So, my husband just turned 40. Crazy. I remember when 40 seemed really old. Now, I am not too far from it myself, and it doesn’t seem very old anymore. Isn’t perspective a crazy thing?
Speaking of perspective, I remember a time, not too long ago when my marriage was on the rocks. The pain and misery seemed to never end. It seems every other week or so I was planning in my mind how to get out of it with the least possible amount of suffering for me, my husband and children. I am so grateful we chose to work it out. I am not a marriage counselor, but I have learned some pretty great lessons as I have turned to my creator for help with my marriage. Here are a few ways that my perspectives have shifted:
Be the change! Do you remember getting into fights or arguments with your siblings, only to have your parents jump in and tell you both to stop? I do. It always sounded something like this: I would say, “But he started it!” and then my brother would follow with, “No, she started it!” It would go back and forth like that until my mother would shout in desperation, “I don’t care who started it. Just stop. Both of you!”
Sadly, we never really grow out of the blame game. It is human nature to want to blame another person for our actions or inactions. In order to have a great marriage, someone has to stop the blame cycle and change. Not just once, but again and again. I remember when this realization happened for me. I was totally angry with my husband. His concrete business had failed. We were living in my sister’s basement, about to file for bankruptcy, and my husband was watching TV. I was seething in the bedroom because I thought he should be out looking for a job, and ironically my blaming was keeping me from doing anything productive.
It finally got painful and uncomfortable enough that I decided to pray. After much prayer and pleading, I opened up my scriptures and read a verse that I have never been able to find since. It communicated the message to me, “Stop worrying about your husband, and do your duty.” That verse in that moment changed my life. I stopped worrying about what he was or wasn’t doing and started focusing on what I could be doing.
And guess what? Within a very short while he found a job, we moved into our own place and most importantly, our marriage was still intact.
Let go of the past! Personal healing is so important for a thriving marriage. Each partner in the marriage must invest time, energy and sometimes even money to heal the issues we are subconsciously holding onto from the past. Not only do we hold onto past hurts with our spouse, but we usually marry someone who brings up at least some of our pre-marriage issues for us. They usually play right into our old stories and beliefs about ourselves. I have found this to be true at so many levels. I am so grateful that my husband and I have been catalysts for each other to heal.
Love yourself! This kind of goes along with the last one, but we must love ourselves in order to have a happy marriage. Whenever we look outward for our love bucket to be filled, we are giving our power to someone else. If we are waiting for our spouse to fill it for us, we are setting ourselves up for disappointment and feelings of worthlessness.

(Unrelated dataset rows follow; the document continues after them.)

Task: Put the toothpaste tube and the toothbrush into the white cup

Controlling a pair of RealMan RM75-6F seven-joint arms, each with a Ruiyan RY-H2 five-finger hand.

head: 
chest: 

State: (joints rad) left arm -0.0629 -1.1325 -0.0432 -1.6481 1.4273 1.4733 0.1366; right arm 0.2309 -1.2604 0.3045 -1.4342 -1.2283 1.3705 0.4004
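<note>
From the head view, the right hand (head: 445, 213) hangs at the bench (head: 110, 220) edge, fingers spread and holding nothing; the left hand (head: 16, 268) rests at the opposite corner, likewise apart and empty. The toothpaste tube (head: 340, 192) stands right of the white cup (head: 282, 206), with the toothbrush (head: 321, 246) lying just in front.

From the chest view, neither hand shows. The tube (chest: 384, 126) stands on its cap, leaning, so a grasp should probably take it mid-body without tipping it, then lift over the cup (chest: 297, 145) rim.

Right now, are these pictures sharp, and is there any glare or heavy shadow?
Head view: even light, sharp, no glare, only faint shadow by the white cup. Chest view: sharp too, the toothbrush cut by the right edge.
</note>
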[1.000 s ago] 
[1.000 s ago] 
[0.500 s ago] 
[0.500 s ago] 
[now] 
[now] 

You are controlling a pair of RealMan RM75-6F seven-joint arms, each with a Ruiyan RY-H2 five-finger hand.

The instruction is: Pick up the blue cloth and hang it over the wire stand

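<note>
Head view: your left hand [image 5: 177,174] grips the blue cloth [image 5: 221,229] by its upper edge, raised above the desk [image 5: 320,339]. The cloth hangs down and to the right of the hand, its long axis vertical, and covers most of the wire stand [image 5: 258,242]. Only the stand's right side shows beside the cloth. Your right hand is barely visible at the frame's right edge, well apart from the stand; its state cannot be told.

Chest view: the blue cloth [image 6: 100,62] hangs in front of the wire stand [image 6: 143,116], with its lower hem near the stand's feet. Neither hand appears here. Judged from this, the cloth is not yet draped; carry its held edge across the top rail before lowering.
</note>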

When we love ourselves, no matter what anyone says or does, we can quickly and easily let it go because we know our own value. No one has the power to make you feel unloved, not even your spouse.
Forgive, forgive, forgive As we become the change, heal from the past, and love ourselves, the next step is much easier. When your spouse offends, intentionally or not, we can easily forgive and recognize that their offense is their own garbage and has nothing to do with us, or we can use it as a reminder to heal more of our own garbage. Forgiveness is freedom. It keeps us in a positive place always moving forward. It is such a deep love and respect for ourselves, that we are unwilling to allow any negativity from any source to hold us back. It also makes it easier for us to be forgiven for our own offenses.
Love your spouse As we build a strong foundation of self love, we can’t help but emanate that love to others. We begin to give love freely because of the joy it brings. We want our spouse and everyone else to feel that joy.
What are the biggest perspective shifts you have had about your marriage?